═════ AVAILABLE DATA
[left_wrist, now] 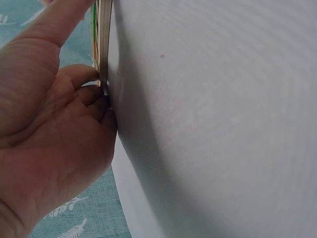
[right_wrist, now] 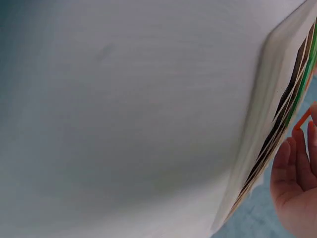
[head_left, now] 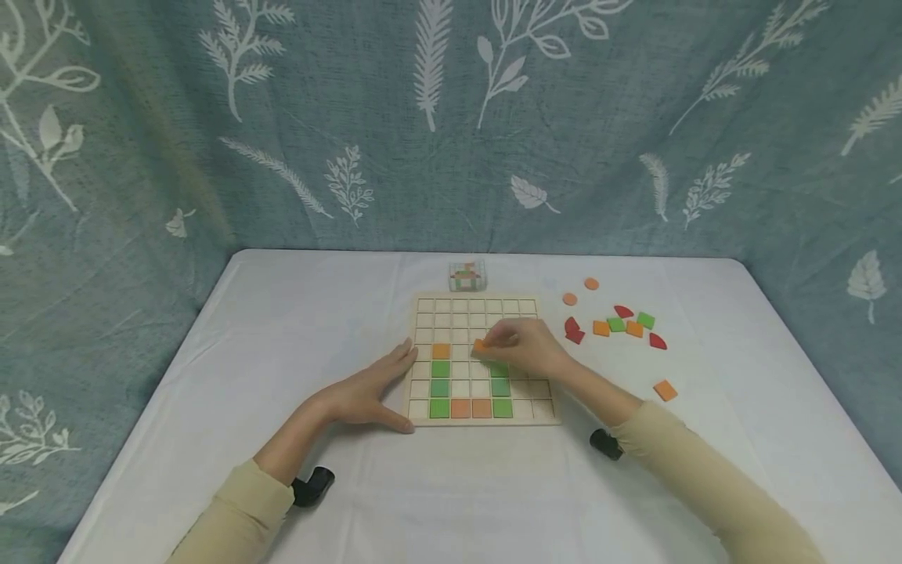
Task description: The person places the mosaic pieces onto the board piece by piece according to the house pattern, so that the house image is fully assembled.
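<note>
A pale wooden grid board [head_left: 532, 409] lies on the white table. Green square tiles [head_left: 440, 388] form two columns on it, joined along the near row by two orange tiles [head_left: 460, 408]. One more orange square [head_left: 441, 351] tops the left column. My right hand [head_left: 530, 345] pinches an orange square tile [head_left: 480, 345] between thumb and fingertips above the board, near the top of the right column. In the right wrist view, this tile [right_wrist: 302, 119] is edge-on. My left hand [head_left: 366, 390] rests against the board's left edge, thumb spread toward the near corner.
Loose pieces lie right of the board: orange discs [head_left: 591, 283], red quarter-rounds [head_left: 623, 312], orange and green squares [head_left: 617, 324], and a lone orange square [head_left: 665, 390] nearer me. Behind the board stands a small pattern card [head_left: 467, 276]. A leaf-print curtain [head_left: 451, 196] hangs behind the table.
</note>
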Tool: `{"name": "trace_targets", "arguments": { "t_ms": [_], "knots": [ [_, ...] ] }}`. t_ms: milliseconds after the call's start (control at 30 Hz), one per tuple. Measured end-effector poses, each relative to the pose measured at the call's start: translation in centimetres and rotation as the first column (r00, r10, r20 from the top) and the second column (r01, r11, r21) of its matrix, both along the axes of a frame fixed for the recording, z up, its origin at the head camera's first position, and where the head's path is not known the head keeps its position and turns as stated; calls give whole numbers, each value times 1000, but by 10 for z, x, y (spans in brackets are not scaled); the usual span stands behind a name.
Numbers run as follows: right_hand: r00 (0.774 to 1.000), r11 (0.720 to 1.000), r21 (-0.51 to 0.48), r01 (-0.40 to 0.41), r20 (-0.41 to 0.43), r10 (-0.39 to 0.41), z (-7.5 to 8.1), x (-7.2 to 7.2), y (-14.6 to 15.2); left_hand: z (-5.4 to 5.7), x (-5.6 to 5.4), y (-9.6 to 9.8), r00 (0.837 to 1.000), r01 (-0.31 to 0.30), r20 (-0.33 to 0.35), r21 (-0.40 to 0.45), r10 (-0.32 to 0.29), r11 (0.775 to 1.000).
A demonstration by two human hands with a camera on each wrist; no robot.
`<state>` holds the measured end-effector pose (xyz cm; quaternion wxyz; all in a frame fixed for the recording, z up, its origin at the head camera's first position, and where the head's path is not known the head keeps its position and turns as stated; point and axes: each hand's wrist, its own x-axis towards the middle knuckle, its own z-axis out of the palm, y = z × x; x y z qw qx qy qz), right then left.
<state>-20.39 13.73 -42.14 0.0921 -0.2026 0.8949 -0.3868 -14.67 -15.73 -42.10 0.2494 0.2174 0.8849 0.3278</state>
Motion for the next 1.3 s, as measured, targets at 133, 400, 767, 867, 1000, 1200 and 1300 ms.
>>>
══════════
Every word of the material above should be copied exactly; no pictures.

[left_wrist, now] 
[right_wrist, now] 
[head_left, now] 
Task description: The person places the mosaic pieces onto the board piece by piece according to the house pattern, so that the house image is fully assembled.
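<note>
A pale wooden grid board [head_left: 532, 409] lies on the white table. Green square tiles [head_left: 440, 388] form two columns on it, joined along the near row by two orange tiles [head_left: 460, 408]. One more orange square [head_left: 441, 351] tops the left column. My right hand [head_left: 530, 345] pinches an orange square tile [head_left: 480, 345] between thumb and fingertips above the board, near the top of the right column. In the right wrist view, this tile [right_wrist: 302, 119] is edge-on. My left hand [head_left: 366, 390] rests against the board's left edge, thumb spread toward the near corner.
Loose pieces lie right of the board: orange discs [head_left: 591, 283], red quarter-rounds [head_left: 623, 312], orange and green squares [head_left: 617, 324], and a lone orange square [head_left: 665, 390] nearer me. Behind the board stands a small pattern card [head_left: 467, 276]. A leaf-print curtain [head_left: 451, 196] hangs behind the table.
</note>
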Tool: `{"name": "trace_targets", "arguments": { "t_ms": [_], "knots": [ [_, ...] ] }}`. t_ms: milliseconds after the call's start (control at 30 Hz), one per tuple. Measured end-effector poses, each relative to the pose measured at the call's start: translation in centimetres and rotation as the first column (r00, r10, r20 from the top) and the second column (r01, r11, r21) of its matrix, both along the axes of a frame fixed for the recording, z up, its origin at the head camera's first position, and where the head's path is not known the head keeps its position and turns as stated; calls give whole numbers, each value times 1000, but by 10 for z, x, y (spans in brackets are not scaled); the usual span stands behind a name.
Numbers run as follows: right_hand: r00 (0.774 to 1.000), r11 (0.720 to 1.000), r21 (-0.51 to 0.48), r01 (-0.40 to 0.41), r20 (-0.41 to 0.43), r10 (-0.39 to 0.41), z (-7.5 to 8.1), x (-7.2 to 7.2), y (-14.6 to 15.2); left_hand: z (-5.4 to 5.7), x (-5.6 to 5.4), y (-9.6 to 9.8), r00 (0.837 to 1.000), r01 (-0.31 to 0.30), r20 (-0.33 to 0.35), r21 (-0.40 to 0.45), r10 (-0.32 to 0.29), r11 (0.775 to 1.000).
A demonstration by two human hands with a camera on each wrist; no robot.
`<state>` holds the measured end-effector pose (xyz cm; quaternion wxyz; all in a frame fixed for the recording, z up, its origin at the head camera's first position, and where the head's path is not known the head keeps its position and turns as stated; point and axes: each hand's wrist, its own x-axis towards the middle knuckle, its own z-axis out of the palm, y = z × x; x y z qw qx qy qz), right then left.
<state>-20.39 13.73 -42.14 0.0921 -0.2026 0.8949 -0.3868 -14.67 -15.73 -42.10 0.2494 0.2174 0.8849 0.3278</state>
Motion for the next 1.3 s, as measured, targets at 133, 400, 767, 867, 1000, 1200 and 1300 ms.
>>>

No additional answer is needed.